**DESCRIPTION OF THE TASK:** When you reach the line that contains "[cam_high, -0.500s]" below, transcribe it and each line after it word for word to the end of the records, omitting pictures.

Entries taken from a collection
----
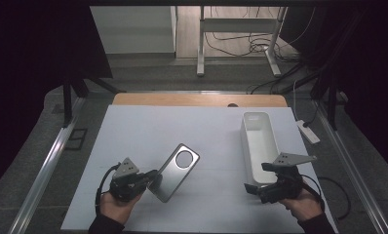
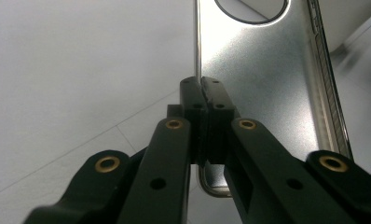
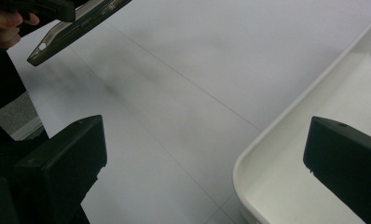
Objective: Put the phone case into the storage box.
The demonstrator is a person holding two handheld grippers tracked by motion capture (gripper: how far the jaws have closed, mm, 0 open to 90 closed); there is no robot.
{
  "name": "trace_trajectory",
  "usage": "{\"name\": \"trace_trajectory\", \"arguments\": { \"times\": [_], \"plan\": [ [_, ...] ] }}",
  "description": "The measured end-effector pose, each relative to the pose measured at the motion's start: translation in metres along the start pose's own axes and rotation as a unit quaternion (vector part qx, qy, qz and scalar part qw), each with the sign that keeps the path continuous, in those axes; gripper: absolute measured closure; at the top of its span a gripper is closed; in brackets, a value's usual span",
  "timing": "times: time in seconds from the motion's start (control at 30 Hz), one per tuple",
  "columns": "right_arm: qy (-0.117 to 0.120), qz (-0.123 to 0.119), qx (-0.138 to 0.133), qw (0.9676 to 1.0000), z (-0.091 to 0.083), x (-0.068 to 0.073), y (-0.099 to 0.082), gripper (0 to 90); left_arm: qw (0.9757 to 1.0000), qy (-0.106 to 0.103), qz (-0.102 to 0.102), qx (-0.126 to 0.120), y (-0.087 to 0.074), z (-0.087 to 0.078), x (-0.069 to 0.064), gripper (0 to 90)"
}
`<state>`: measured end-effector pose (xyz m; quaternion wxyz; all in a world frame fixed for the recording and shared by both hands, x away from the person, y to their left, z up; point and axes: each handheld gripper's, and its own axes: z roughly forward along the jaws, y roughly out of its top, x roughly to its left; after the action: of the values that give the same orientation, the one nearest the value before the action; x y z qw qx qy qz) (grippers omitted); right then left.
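A silvery phone case (image 1: 178, 169) with a round camera hole is lifted off the white mat (image 1: 202, 136), tilted. My left gripper (image 1: 155, 179) is shut on its near long edge. In the left gripper view the jaws (image 2: 201, 91) pinch the thin rim of the case (image 2: 263, 70). A long white tray (image 1: 244, 141) lies at the right of the mat. My right gripper (image 1: 256, 177) is open at the tray's near end and holds nothing. In the right gripper view its jaws (image 3: 207, 140) straddle the tray's near corner (image 3: 277, 135), and the case (image 3: 76, 25) shows at the upper left.
The mat lies on a wooden table (image 1: 197, 100) with metal rails (image 1: 50, 161) on both sides. A white power strip (image 1: 308, 131) sits right of the tray. Desk legs (image 1: 200, 48) and cables (image 1: 260, 46) stand beyond the far edge.
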<state>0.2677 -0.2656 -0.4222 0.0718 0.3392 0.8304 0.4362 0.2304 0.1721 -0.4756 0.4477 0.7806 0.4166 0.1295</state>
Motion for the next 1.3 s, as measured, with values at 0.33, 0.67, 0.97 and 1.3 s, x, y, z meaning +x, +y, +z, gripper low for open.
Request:
{"name": "trace_trajectory", "arguments": {
  "times": [0.33,0.67,0.97,1.3],
  "plan": [
    [0.019,0.004,0.006,0.9998,0.016,0.005,0.004,0.0,1.0000,0.002,0.004,-0.005,0.002,0.002,-0.002,88.9],
    [0.036,0.016,0.010,0.9992,0.030,0.014,0.008,0.0,0.9999,0.002,0.011,-0.010,0.005,0.007,-0.006,88.9],
    [0.055,0.021,0.019,0.9981,0.047,0.024,0.012,0.0,0.9998,0.000,0.013,-0.013,0.006,0.012,-0.012,88.9],
    [0.074,0.036,0.021,0.9964,0.065,0.032,0.015,0.0,0.9995,0.002,0.025,-0.018,0.008,0.021,-0.023,88.9]
  ]
}}
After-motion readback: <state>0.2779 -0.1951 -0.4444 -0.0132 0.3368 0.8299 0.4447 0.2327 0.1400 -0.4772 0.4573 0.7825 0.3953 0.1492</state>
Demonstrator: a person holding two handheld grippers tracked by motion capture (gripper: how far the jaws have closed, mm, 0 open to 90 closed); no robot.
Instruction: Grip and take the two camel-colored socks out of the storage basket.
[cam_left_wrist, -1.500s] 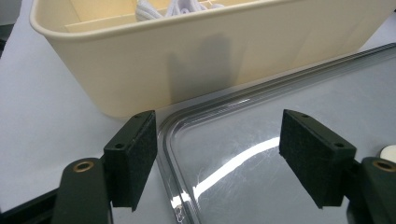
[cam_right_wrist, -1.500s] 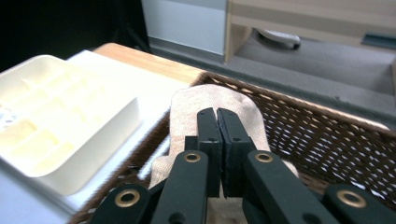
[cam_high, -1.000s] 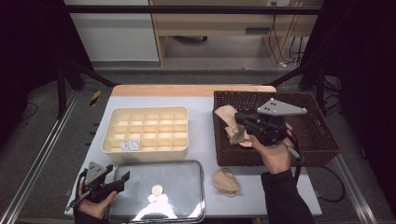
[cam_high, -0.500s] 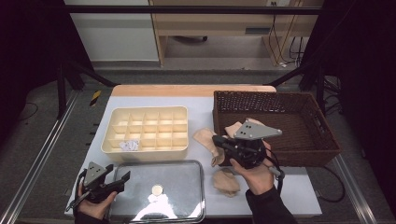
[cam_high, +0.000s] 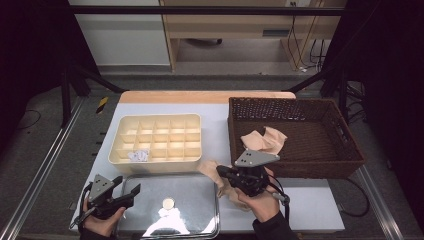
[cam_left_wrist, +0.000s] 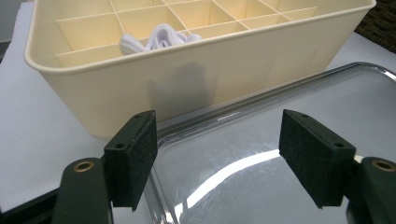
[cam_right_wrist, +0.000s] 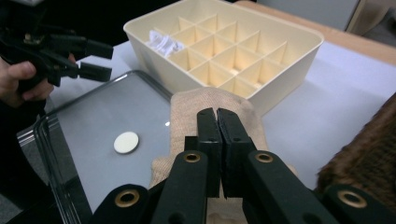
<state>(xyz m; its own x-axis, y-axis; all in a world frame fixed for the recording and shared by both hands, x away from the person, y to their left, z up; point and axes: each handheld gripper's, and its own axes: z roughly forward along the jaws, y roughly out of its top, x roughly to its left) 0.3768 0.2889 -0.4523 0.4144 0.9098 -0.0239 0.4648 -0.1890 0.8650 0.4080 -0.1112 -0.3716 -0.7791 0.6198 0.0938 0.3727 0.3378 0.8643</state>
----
**ANSWER BOX:**
[cam_high, -0.500s] 
[cam_high, +0.000s] 
[cam_left_wrist, +0.000s] 
[cam_right_wrist, +0.000s] 
<state>(xyz m; its own x-axis, y-axis; all in a world frame fixed for the recording and shared by both hands, x away from the person, y to their left, z up; point and axes: each handheld gripper's, and its own axes: z roughly forward along the jaws, y roughly out of its top, x roughly to its left) 0.3768 0.2889 -0.4523 0.4144 0.9098 -0.0239 0.4648 -0.1890 0.8650 0.4080 -0.1112 -0.3716 -0.7791 0.6198 0.0938 0.3727 0.3378 0.8643</state>

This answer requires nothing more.